• [WHAT TO WORK ON]
Could you find every line in the entries below that holds the word "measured" and copy it?

⁂

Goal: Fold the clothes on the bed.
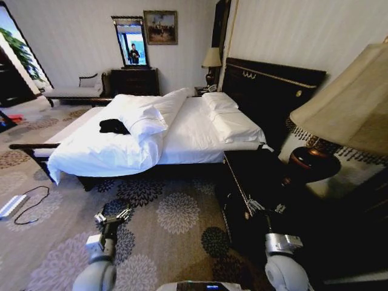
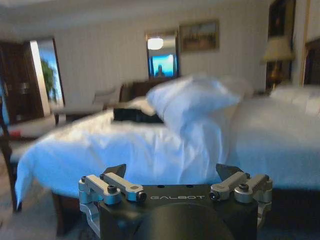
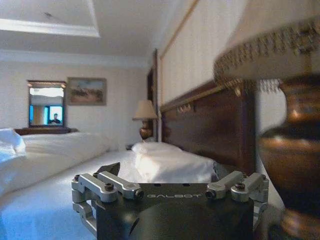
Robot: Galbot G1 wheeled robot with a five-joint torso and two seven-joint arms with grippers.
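Observation:
The clothes (image 1: 114,126) are a small black bundle lying on the white duvet on the far left side of the bed (image 1: 182,136), beside a folded-back hump of duvet. In the left wrist view the clothes (image 2: 134,115) show as a dark strip on the bed (image 2: 270,145). My left gripper (image 1: 113,215) hangs low over the carpet, well short of the bed's near side, and in its own view the left gripper (image 2: 172,172) is open and empty. Over the dark bedside table, my right gripper (image 1: 262,206) is likewise open and empty (image 3: 165,170).
A dark bedside table (image 1: 248,176) with a large fringed lamp (image 1: 339,115) stands close on my right, and the lamp base (image 3: 292,160) is right by the right gripper. A white flat device (image 1: 12,206) with a cable lies on the carpet at left. A chaise (image 1: 76,91) and dresser (image 1: 134,80) stand beyond the bed.

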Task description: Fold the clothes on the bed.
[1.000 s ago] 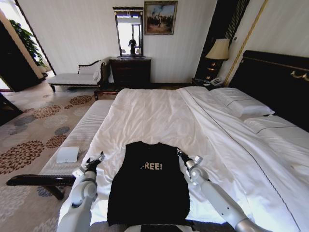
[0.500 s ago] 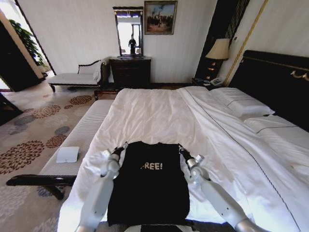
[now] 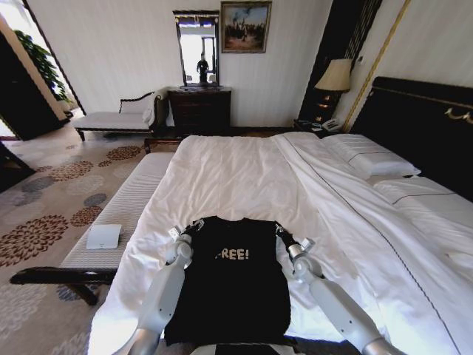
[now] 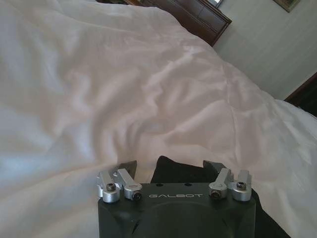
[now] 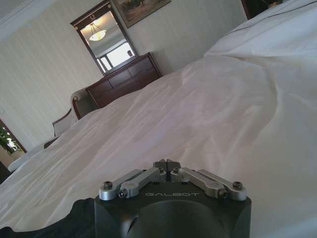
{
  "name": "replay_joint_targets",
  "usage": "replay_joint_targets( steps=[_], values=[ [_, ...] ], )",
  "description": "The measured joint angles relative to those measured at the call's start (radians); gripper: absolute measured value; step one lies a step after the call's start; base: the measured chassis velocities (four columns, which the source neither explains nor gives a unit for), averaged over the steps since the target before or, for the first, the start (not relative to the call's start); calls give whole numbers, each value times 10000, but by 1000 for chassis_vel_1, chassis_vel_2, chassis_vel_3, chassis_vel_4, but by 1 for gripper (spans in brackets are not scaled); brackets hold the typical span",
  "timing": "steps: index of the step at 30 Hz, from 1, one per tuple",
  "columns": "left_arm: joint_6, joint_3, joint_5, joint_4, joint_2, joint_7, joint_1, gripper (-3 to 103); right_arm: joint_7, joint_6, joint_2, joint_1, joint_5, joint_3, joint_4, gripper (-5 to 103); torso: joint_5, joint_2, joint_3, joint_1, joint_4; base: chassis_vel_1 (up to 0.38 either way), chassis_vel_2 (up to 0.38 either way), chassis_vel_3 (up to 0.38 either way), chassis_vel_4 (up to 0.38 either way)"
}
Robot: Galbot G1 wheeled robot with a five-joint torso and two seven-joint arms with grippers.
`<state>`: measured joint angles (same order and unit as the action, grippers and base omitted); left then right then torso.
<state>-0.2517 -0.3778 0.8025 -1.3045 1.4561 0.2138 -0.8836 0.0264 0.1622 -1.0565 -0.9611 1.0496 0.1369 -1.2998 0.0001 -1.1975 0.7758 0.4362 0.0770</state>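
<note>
Your soft black T-shirt [image 3: 229, 277] lies flat on the bed's [image 3: 244, 174] rumpled white duvet. Left end effector [image 3: 194, 225] spread wide at its shoulder; right end effector [image 3: 279, 229] pinched closed, no fabric.

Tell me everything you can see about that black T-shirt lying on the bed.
The black T-shirt is soft-looking fabric with white lettering reading "REE!" across the chest. It lies spread flat on the white bed near its foot end, collar end pointing away from the robot, the sleeves apparently already folded in, leaving a long rectangle. The left gripper sits at its far left corner, fingers open with a dark corner of cloth between them; the right gripper sits at the far right corner, fingers shut.
</note>
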Motion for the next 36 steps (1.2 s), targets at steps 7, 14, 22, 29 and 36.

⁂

• [EXERCISE ANSWER]
  "description": "The measured joint angles relative to those measured at the call's start (radians); gripper: absolute measured value; step one lies a step after the call's start; base: the measured chassis velocities (four columns, which the source neither explains nor gives a unit for), averaged over the steps since the target before or, for the first, the start (not relative to the call's start); calls give whole numbers, each value times 10000, but by 1000 for chassis_vel_1, chassis_vel_2, chassis_vel_3, chassis_vel_4, but by 1 for gripper (spans in brackets are not scaled); brackets hold the typical span",
`<state>`: measured joint angles (same order and unit as the action, grippers and base omitted); left then right then torso.

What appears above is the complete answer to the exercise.